The new Change in Control Agreements provide that, upon a qualifying termination (generally, a
termination of employment by the Company without Cause or by the Covered Executive for Good
Reason that occurs within two (2) years after a
Change in Control), a Covered Executive will be
entitled to receive the following:
(i) | A lump-sum cash severance payment equal to the sum of (a) the Covered Executives base salary at the rate in effect on the employment termination date or, if greater, the Covered Executives base salary in effect on the date of the Change in Control and (b) an amount equal to the Executives target bonus opportunity in effect at the employment termination date or, if greater, the Executives target bonus opportunity in effect on the date of the Change in Control. |
(ii) | Continuation of all medical, prescription drug, dental and vision benefits for a period of twelve months. |
For purposes of the Change in Control Agreements, a Change in Control is deemed to have
occurred if (A) any person or group acquires (or discloses the previous acquisition of)

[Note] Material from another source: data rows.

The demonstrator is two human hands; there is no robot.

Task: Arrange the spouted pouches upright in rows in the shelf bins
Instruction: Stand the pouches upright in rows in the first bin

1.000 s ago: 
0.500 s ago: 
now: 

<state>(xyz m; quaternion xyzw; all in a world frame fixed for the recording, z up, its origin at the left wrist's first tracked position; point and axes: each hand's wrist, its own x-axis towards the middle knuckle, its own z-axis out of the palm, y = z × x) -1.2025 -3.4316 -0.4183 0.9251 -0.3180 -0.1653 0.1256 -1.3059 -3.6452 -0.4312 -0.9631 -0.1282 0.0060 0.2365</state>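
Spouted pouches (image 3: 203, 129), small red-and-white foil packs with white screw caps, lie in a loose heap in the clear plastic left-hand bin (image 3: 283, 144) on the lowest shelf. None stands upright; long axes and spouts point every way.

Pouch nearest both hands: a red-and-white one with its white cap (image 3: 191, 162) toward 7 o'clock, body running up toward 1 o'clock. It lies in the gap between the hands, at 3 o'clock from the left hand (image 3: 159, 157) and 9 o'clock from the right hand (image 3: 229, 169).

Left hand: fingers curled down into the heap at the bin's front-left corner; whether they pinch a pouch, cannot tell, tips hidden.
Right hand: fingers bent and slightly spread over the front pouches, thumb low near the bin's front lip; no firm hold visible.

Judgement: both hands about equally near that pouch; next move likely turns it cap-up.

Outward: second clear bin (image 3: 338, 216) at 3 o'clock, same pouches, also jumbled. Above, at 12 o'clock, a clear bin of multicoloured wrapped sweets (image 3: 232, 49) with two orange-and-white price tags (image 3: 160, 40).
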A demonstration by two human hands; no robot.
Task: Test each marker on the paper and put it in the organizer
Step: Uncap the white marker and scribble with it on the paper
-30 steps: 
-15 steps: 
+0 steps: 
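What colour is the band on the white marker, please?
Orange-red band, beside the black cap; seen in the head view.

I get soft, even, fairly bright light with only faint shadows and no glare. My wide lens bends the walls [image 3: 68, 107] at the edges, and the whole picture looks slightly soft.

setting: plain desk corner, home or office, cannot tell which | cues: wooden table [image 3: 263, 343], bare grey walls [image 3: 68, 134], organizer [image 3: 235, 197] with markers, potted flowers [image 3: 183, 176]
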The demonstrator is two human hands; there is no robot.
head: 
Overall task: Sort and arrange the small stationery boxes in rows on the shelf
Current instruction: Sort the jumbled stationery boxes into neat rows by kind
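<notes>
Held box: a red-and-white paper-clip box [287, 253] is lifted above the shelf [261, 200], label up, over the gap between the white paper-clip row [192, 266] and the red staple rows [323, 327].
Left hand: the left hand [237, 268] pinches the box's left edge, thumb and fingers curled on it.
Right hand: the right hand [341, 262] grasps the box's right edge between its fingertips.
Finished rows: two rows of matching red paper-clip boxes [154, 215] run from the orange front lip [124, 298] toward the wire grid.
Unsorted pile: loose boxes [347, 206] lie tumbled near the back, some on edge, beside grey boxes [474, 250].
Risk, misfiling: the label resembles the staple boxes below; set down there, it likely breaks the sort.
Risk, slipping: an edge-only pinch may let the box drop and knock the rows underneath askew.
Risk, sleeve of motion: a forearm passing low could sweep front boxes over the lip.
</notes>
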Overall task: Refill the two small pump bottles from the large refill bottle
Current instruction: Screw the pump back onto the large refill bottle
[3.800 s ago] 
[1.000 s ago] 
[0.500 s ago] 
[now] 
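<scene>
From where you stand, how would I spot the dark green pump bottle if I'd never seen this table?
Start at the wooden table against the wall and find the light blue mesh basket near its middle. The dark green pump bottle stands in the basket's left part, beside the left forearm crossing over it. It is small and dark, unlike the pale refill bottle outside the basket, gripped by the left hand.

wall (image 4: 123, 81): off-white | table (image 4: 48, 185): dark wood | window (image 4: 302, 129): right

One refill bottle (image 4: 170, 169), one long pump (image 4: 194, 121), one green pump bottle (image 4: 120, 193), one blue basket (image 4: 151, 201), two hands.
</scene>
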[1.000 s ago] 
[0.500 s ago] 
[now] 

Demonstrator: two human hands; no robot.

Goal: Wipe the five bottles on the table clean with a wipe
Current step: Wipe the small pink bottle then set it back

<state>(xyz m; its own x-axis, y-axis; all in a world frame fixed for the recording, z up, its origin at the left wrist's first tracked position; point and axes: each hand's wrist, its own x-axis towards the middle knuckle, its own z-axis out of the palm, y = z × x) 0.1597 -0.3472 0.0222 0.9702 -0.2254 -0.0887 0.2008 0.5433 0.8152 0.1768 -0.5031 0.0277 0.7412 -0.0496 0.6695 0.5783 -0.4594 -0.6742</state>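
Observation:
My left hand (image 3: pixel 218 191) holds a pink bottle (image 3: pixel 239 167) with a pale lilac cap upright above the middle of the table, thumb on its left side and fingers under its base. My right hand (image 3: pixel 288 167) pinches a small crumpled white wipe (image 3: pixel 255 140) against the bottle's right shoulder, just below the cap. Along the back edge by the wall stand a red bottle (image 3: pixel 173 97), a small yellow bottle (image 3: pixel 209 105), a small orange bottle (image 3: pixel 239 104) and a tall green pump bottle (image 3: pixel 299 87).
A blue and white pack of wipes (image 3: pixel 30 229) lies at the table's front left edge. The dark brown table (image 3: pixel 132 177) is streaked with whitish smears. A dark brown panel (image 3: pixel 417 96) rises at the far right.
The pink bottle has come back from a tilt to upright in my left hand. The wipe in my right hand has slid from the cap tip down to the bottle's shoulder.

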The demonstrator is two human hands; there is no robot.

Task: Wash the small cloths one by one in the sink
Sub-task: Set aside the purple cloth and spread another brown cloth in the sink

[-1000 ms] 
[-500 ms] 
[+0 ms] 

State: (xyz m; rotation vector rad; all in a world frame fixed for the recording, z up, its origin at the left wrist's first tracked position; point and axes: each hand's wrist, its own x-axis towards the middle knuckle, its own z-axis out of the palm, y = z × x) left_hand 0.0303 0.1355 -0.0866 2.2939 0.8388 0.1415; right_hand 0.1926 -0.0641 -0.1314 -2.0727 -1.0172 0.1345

beneficial ownership of shares of the outstanding stock of the Company which results in such person
or group possessing more than 50.1% of the total voting power of the Companys outstanding voting
securities ordinarily having the right to vote for the election of directors of the Company or (B)
as the result of, or in connection with, any tender or exchange offer, merger or other business
combination, sale of assets or contested election, or any combination of the foregoing
transactions, the persons who were directors of the Company immediately before the completion of
such transaction shall cease to constitute a majority of the Board of Directors of the Company or
any successor to the Company.
The Change in Control Agreements also include non-competition and non-solicitation agreements
that apply to a Covered Executive after he terminates his employment with the Company whether or
not such termination occurs after a Change in Control.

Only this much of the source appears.